Institute of Aerospace Information, Chinese Academy of Sciences
project context
The National Space Science Center of the Chinese Academy of Sciences is a comprehensive research institution for China’s space science and satellite projects. It serves as a national platform for space science innovation across the country. It is responsible for organizing and conducting research on the national space science development plans, specifically in charge of organizing and implementing the China Academy of Sciences’ space science pioneering projects, conducting innovative scientific and technological research in the fields of space science and related applications, providing scientific and technological support for the space science pioneering projects and future development, leading the advancement of space science, and driving space technology innovation.
project requirement
● Meet the performance requirements of the HPC cluster
The computing layer HPC cluster has nearly 20 computing nodes, which are designed for a large number of applications such as aerospace information analysis, calculation, and preprocessing. It has extremely high performance requirements for the entire HPC cluster. These include: stable bandwidth support, extremely low latency response, and sufficient concurrent capabilities.
● Meet the capacity and scalability requirements
The initial construction plan aims to achieve a PB-level available capacity. As data for collection and computation is generated, the future capacity is unpredictable. Therefore, the storage system should also have strong scalability, with capacity and performance increasing linearly to meet the pressure requirements at all stages.
● Meet the requirements of openness and compatibility
By adopting standard access protocols, access interfaces are provided for the HPC cluster and business platform, facilitating the convenient use of HPC’s calculation results by the front-end business platform in the future.
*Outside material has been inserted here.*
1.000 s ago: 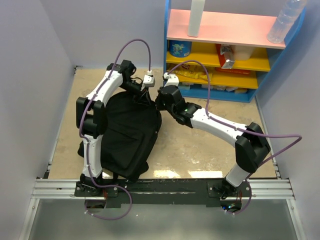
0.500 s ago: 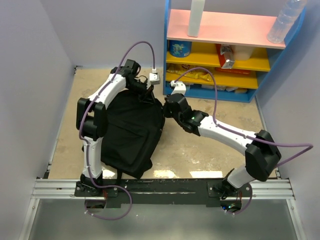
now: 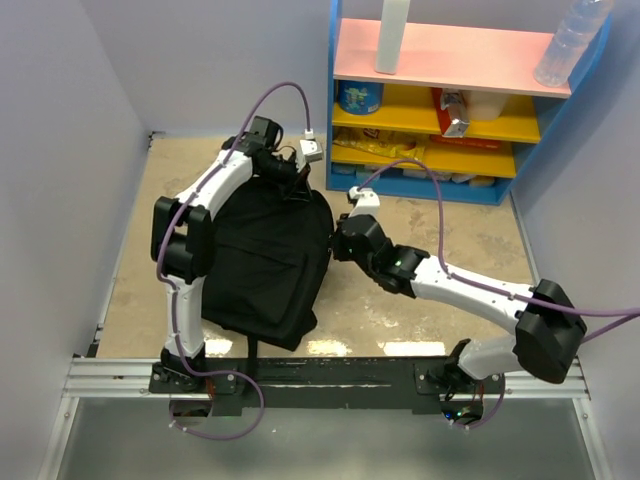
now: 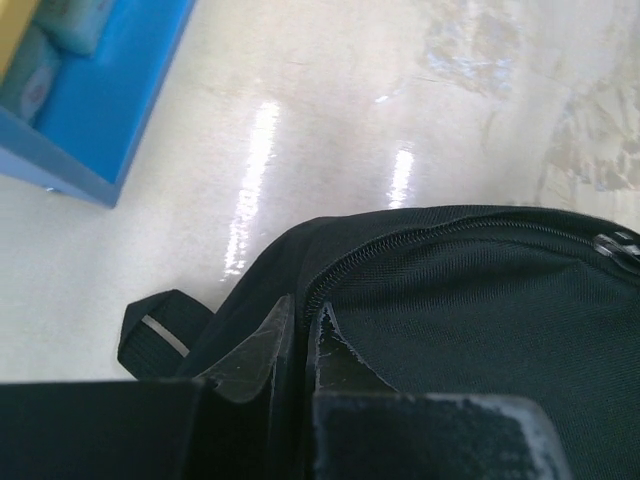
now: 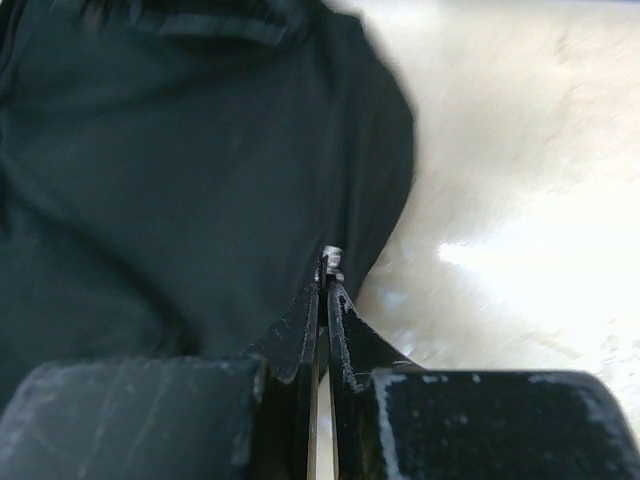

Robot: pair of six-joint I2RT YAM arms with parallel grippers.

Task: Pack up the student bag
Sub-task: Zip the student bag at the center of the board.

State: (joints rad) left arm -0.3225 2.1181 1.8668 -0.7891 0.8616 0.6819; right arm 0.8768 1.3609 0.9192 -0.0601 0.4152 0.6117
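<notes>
student bag (image 3: pixel 265 265), left claw (image 4: pixel 300 318), right claw (image 5: pixel 326 280) pinching

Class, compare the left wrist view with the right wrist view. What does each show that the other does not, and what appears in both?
Left wrist only: the blue shelf unit, a strap loop and the zipper line curving across the picture. Right wrist only: a small silver zipper pull at the tips of its jaws. Both: the black student bag, the pale table, and jaws closed over the fabric.
</notes>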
It also facilitates the connection of different calculation model interfaces in the future.
● Has a certain degree of technological superiority
The adopted technical solution should not only conform to the future development direction of the industry, but also possess certain technological leadership, maintaining a leading position among similar systems, which is conducive to enhancing the computing and processing capabilities of the entire system.
solution
topology of networks
Overview of the Plan
The solution employs two sets of XDFS distributed storage clusters, namely: a high-performance SSD storage pool and a capacity-based HDD storage pool. All use erasure coding redundancy to achieve a higher storage utilization rate while meeting performance requirements, and to satisfy capacity and cost control.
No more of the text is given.